EXCERPTED RECORDS:
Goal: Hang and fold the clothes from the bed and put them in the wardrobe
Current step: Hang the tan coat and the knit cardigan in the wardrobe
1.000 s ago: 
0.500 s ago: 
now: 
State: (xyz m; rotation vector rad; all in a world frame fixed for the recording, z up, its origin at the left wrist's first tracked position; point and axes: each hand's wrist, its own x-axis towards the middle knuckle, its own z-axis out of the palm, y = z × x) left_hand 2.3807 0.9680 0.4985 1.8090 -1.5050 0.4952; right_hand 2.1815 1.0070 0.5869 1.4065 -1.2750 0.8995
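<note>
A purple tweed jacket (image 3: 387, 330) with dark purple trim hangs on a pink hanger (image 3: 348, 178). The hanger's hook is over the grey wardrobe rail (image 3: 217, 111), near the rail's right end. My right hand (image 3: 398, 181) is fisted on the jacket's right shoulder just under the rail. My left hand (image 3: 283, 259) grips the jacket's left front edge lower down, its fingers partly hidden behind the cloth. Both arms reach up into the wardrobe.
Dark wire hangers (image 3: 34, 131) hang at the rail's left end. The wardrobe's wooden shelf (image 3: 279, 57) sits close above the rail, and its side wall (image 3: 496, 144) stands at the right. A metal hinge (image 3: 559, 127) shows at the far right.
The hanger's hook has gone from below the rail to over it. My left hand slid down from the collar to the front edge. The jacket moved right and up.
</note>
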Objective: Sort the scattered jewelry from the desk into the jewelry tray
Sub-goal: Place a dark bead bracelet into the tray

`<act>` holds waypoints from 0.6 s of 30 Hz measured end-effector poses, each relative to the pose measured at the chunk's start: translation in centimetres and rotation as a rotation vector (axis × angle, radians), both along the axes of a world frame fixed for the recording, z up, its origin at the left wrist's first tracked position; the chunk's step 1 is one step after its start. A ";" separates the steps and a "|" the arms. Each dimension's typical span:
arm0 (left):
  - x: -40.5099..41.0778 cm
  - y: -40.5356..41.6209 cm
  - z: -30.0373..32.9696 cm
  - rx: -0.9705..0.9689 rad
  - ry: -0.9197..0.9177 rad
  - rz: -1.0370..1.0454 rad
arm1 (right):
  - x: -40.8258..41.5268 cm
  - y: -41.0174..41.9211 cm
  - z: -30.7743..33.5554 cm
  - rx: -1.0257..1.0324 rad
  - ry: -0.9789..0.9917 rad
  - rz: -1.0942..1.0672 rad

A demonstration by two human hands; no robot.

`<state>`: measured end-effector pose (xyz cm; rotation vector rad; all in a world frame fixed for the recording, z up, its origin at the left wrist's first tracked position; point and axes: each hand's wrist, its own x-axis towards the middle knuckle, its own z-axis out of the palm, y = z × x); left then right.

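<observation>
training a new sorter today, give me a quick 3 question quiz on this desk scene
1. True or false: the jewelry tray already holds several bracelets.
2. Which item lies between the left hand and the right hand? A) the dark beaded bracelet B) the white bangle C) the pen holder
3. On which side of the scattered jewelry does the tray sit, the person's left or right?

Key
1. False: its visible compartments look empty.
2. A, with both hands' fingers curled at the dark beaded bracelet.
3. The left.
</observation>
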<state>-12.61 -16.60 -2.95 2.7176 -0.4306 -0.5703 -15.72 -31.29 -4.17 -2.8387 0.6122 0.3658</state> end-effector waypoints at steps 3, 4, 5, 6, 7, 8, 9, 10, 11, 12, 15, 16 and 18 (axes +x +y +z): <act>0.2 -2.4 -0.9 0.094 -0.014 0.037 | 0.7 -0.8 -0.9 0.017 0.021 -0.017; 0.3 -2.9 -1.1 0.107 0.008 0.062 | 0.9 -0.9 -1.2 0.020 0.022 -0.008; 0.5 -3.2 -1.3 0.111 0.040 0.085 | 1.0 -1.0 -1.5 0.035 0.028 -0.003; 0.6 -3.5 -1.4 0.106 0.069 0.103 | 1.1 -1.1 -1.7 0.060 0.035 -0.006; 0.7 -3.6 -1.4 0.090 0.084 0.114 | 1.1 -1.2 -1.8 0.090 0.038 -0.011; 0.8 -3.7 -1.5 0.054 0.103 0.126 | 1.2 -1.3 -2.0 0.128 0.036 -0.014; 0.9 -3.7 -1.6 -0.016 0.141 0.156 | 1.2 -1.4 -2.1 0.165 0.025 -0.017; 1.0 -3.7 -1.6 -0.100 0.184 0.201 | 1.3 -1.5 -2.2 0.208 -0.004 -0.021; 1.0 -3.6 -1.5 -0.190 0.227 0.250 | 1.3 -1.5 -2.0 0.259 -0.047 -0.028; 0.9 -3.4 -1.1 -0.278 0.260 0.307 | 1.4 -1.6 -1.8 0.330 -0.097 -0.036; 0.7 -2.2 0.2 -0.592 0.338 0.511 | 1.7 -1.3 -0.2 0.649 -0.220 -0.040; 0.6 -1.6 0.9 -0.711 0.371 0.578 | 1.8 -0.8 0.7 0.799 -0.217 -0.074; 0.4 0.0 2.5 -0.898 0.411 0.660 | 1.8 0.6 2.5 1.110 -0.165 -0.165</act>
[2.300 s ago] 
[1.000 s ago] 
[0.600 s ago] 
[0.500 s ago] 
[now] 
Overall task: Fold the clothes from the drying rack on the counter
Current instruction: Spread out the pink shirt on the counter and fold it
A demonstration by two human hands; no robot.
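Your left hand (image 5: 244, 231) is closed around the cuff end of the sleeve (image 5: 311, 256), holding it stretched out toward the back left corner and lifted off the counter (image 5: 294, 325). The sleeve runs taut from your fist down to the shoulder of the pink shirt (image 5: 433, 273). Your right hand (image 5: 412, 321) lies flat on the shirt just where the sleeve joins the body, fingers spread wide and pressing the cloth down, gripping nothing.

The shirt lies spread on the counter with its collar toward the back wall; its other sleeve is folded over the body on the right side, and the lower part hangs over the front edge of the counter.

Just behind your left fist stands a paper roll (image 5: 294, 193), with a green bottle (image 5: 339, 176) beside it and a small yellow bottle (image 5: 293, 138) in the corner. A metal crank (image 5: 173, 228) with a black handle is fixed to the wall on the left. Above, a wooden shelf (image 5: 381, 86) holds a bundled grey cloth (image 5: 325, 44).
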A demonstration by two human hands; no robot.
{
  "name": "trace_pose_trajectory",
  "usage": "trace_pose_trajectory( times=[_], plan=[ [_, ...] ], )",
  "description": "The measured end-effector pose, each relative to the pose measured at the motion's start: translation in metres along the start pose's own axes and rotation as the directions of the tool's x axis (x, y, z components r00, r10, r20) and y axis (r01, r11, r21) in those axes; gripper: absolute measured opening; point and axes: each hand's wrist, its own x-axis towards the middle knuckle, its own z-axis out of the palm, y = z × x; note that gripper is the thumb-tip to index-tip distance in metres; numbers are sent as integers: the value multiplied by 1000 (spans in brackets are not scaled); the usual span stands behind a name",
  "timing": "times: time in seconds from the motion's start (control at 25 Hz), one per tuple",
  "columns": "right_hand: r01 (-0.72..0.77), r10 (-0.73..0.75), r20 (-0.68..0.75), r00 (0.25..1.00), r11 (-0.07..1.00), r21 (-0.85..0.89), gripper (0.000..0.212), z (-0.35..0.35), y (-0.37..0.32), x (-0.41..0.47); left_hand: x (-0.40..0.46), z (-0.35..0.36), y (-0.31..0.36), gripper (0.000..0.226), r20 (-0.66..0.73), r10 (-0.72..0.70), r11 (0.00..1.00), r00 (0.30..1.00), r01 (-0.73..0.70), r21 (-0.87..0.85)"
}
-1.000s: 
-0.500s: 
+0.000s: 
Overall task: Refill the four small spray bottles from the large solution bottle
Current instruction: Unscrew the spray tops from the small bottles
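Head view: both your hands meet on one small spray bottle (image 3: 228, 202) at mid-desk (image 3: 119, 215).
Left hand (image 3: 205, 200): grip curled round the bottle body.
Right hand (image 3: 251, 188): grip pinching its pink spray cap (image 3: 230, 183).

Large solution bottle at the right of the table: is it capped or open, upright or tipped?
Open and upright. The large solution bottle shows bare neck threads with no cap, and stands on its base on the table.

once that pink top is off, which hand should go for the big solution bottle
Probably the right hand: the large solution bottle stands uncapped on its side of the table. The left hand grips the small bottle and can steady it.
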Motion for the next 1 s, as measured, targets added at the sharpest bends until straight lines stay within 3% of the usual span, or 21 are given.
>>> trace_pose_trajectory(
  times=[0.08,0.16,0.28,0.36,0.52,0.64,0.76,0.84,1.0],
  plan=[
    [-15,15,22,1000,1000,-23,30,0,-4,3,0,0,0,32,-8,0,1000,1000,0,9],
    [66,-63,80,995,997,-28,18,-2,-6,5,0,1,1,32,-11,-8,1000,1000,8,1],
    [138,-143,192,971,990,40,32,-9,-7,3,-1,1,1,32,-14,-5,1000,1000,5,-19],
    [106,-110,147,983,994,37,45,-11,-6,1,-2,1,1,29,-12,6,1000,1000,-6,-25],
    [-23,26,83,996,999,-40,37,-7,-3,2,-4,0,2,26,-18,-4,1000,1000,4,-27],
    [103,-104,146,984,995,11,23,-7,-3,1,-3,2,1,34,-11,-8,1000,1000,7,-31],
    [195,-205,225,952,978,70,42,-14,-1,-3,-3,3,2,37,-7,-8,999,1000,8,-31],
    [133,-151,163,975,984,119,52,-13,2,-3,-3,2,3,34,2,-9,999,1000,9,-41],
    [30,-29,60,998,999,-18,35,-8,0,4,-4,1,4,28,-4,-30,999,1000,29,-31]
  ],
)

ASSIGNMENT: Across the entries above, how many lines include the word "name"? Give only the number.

SOLUTION TO THIS TASK: 2